**WHAT IS BEING ASKED:**
Would you please copy all of the data exactly, skipping the images?

++++ PROVIDED ENTRIES

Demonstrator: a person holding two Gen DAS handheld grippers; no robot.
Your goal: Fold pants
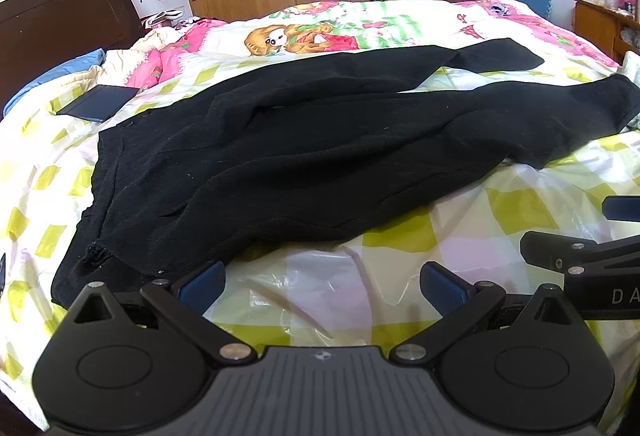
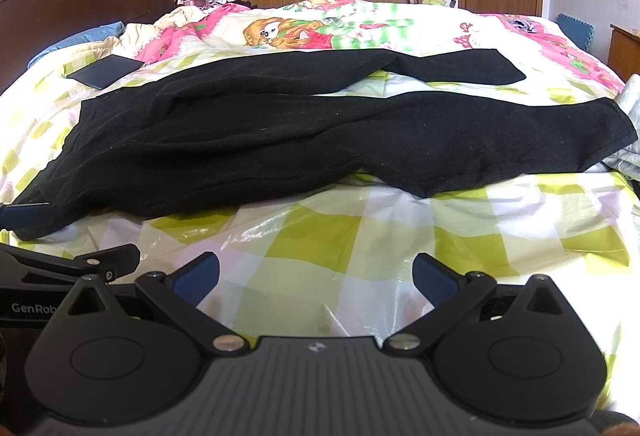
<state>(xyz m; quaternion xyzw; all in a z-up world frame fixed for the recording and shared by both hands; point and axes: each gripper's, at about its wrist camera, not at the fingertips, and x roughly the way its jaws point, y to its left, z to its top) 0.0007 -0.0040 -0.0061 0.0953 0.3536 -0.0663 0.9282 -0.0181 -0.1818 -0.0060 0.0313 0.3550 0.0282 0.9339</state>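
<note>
Black pants [image 1: 312, 151] lay spread across the bed [image 1: 460, 228], waist to the left, legs splayed to the right. Both the left tongs [image 1: 322, 284] and right tongs [image 2: 316, 276] stood wide and empty, just short of the pants' near edge.

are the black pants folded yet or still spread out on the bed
Spread out, not folded. The black pants lie lengthwise across the bed, both legs splayed apart toward the right, fabric rumpled.
</note>
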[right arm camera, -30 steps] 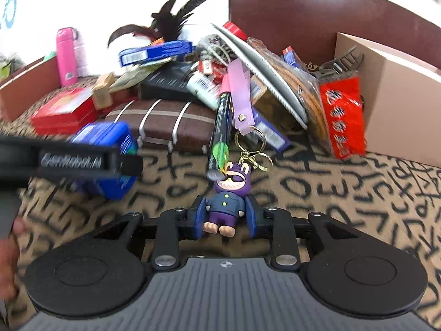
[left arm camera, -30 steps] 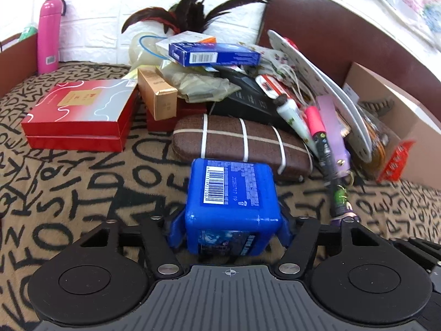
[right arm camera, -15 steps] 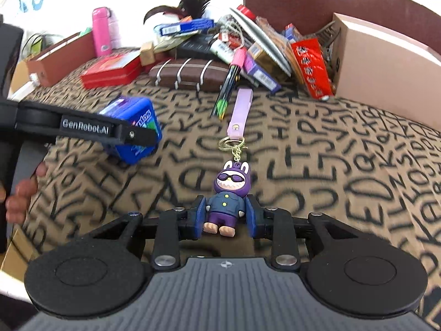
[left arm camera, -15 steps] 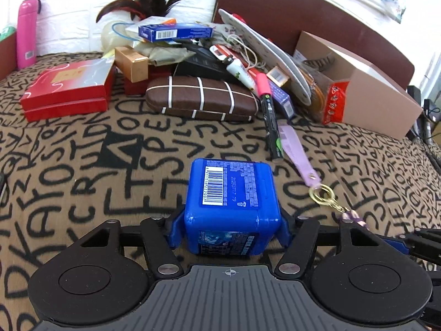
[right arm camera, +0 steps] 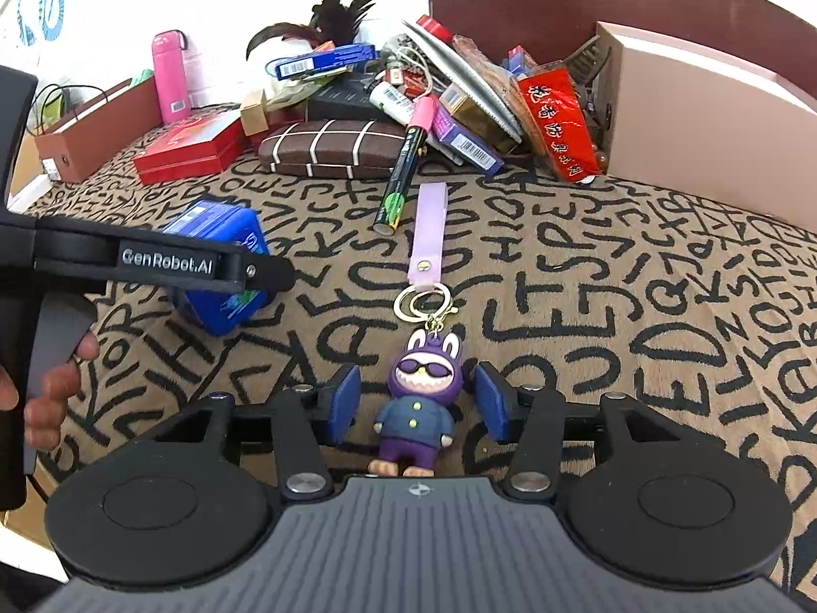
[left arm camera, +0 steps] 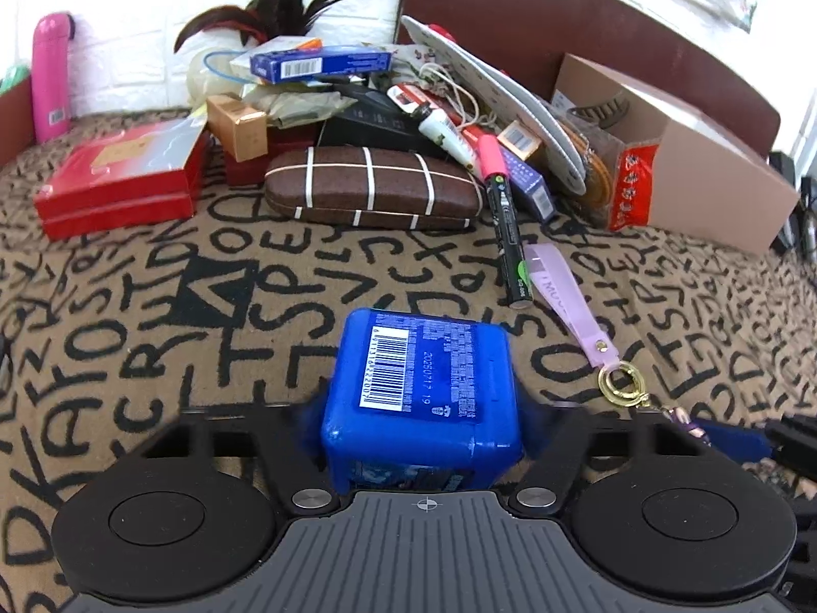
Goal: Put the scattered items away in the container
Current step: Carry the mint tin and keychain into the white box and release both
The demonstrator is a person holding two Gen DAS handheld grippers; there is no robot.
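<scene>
My left gripper holds a blue plastic box with a barcode label; its blue pads are blurred and look to be spreading off the box sides. The box also shows in the right wrist view. My right gripper is open, its pads standing clear on both sides of a purple rabbit keychain figure that lies on the patterned cloth. The figure's pink strap trails away from it. The cardboard box container lies on its side at the back right.
A heap of items sits at the back: brown striped case, red gift box, black marker with pink cap, blue carton, pink bottle, feathers. A brown tray stands at far left.
Both grippers have pulled back from the heap toward the near side. The right gripper has opened and let go of the purple keychain. The left pads now look blurred around the blue box.
</scene>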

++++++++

**REPLY TO THE EXERCISE:**
Demonstrator: a person holding two Gen DAS handheld grippers; no robot.
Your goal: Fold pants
<state>(xyz m; quaternion xyzw; all in a z-up world frame fixed for the recording and shared by both hands; point and axes: each gripper's, at about its wrist camera, not at the fingertips, and x roughly the way its jaws point, y to its left, z to its top) 0.0007 -0.0040 -0.0061 0.0953 0.3536 -0.0663 0.9282 -0.0181 -0.1818 -0.0060 0.0313 0.3550 0.0282 0.9339</state>
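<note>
Black pants [image 1: 312, 151] lay spread across the bed [image 1: 460, 228], waist to the left, legs splayed to the right. Both the left tongs [image 1: 322, 284] and right tongs [image 2: 316, 276] stood wide and empty, just short of the pants' near edge.

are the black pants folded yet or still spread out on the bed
Spread out, not folded. The black pants lie lengthwise across the bed, both legs splayed apart toward the right, fabric rumpled.
</note>
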[right arm camera, -30 steps] 
[left arm camera, -30 steps] 
[right arm camera, -15 steps] 
[left arm camera, -15 steps] 
[right arm camera, +0 steps] 
[left arm camera, +0 steps] 
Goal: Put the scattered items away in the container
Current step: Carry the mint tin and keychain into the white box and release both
The demonstrator is a person holding two Gen DAS handheld grippers; there is no robot.
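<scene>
My left gripper holds a blue plastic box with a barcode label; its blue pads are blurred and look to be spreading off the box sides. The box also shows in the right wrist view. My right gripper is open, its pads standing clear on both sides of a purple rabbit keychain figure that lies on the patterned cloth. The figure's pink strap trails away from it. The cardboard box container lies on its side at the back right.
A heap of items sits at the back: brown striped case, red gift box, black marker with pink cap, blue carton, pink bottle, feathers. A brown tray stands at far left.
Both grippers have pulled back from the heap toward the near side. The right gripper has opened and let go of the purple keychain. The left pads now look blurred around the blue box.
</scene>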

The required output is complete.